Show, in full, each line of the data that contains "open".

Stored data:
= = = = =

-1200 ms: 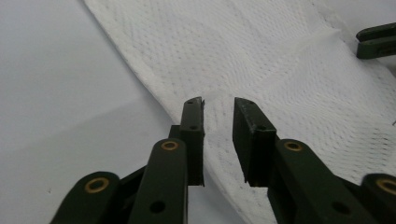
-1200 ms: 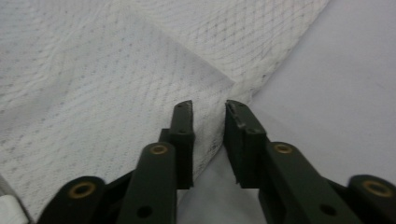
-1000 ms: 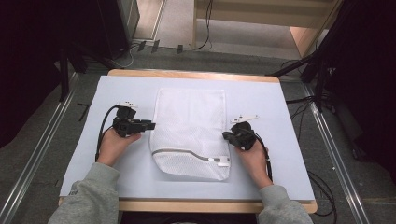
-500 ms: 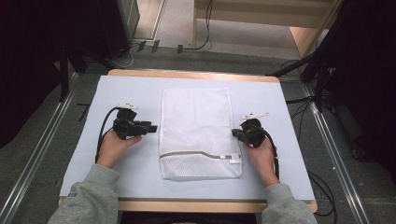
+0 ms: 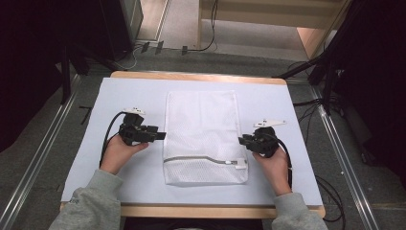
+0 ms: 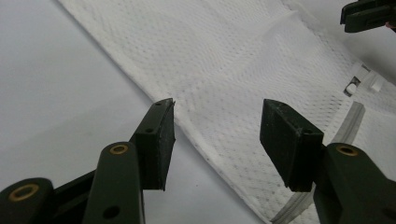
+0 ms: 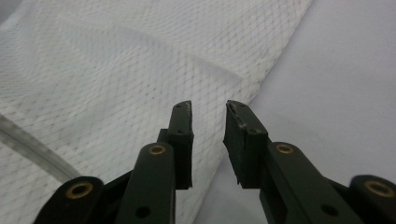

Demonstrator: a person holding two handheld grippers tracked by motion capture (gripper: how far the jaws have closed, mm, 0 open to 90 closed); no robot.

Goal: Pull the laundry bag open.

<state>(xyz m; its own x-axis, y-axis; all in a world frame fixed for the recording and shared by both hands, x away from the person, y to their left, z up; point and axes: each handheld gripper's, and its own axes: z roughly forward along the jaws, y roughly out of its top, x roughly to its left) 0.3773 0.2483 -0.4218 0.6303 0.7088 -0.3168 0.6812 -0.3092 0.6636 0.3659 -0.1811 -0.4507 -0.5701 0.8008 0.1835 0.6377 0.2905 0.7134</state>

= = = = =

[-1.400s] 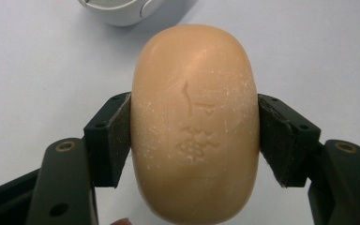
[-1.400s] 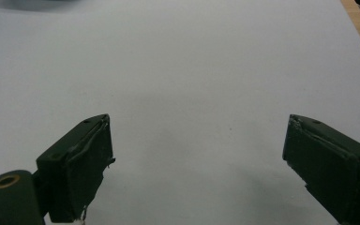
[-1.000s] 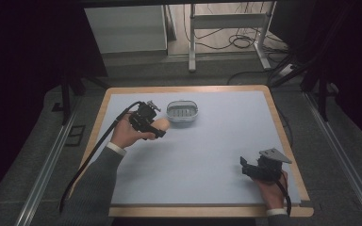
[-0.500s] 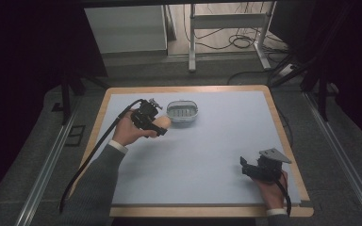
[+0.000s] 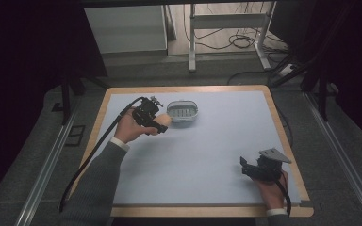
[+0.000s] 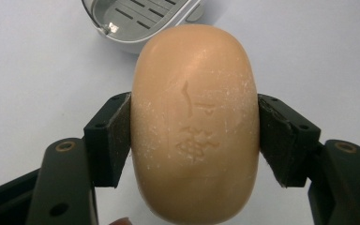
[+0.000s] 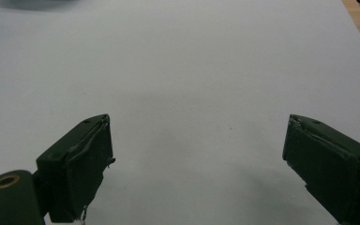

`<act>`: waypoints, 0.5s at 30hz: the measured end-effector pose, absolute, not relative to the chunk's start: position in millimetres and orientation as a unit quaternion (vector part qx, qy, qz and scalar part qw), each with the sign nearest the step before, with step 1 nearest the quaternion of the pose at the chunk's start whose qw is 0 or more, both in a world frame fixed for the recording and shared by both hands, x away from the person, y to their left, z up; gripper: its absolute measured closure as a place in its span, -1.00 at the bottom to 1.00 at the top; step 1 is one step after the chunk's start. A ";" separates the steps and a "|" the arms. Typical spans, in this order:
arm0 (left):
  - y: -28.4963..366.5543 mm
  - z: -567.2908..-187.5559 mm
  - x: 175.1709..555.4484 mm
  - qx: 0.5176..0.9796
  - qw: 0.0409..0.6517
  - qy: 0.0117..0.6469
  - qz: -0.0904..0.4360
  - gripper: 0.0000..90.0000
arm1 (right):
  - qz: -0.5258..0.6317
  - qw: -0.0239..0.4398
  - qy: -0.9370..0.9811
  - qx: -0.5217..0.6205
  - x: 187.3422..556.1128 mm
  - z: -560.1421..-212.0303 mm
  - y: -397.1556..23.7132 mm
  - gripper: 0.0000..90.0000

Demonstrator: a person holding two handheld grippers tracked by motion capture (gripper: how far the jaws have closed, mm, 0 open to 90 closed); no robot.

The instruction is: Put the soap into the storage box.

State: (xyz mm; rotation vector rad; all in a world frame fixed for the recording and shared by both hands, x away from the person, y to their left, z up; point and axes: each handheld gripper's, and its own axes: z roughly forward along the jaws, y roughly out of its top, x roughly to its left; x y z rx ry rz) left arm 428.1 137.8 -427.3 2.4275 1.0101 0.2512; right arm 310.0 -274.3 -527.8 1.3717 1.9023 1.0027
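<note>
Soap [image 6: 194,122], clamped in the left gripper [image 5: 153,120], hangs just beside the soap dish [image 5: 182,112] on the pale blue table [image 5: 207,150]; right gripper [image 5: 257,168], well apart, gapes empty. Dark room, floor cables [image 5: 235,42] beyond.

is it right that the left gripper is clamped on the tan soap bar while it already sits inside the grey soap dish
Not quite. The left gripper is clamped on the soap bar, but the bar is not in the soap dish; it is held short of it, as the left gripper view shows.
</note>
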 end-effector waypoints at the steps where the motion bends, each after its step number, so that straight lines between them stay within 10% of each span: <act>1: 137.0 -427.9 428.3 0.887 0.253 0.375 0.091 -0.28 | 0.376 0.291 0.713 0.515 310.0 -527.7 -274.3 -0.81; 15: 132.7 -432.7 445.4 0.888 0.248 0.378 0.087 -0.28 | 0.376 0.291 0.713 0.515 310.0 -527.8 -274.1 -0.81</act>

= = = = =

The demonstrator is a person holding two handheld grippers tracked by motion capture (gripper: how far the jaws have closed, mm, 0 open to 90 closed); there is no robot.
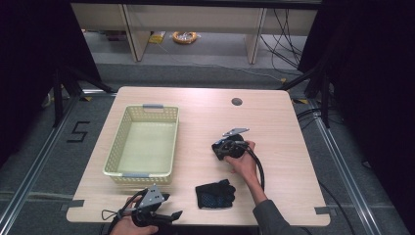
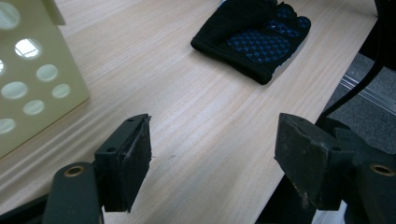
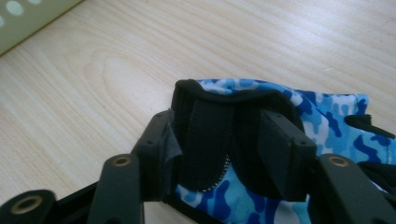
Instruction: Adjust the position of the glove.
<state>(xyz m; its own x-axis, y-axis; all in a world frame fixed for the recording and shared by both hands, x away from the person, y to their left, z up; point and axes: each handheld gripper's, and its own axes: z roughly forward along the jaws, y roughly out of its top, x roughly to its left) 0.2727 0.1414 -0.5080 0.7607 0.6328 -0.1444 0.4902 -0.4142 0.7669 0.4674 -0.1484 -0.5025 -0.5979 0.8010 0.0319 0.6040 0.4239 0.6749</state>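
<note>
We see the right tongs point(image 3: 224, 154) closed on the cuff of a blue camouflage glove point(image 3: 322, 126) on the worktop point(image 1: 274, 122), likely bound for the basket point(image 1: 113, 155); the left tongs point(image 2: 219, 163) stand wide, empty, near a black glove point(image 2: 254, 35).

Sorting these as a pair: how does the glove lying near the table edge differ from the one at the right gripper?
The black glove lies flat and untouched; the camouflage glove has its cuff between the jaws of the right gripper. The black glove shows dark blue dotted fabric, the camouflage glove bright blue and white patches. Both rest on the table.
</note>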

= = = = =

--- Task solution ---
Demonstrator: a person holding two handheld grippers tracked by motion capture (gripper: how far the jaws have closed, mm, 0 open to 90 closed); no robot.
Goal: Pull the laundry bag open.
Demonstrator: a person holding two handheld grippers tracked by motion capture (gripper: how far the jaws have closed, mm, 0 open to 90 closed); no robot.
The demonstrator is a person holding two handheld grippers tracked by motion capture (gripper: how far the jaws have closed, mm, 0 open to 90 closed); there is no robot.

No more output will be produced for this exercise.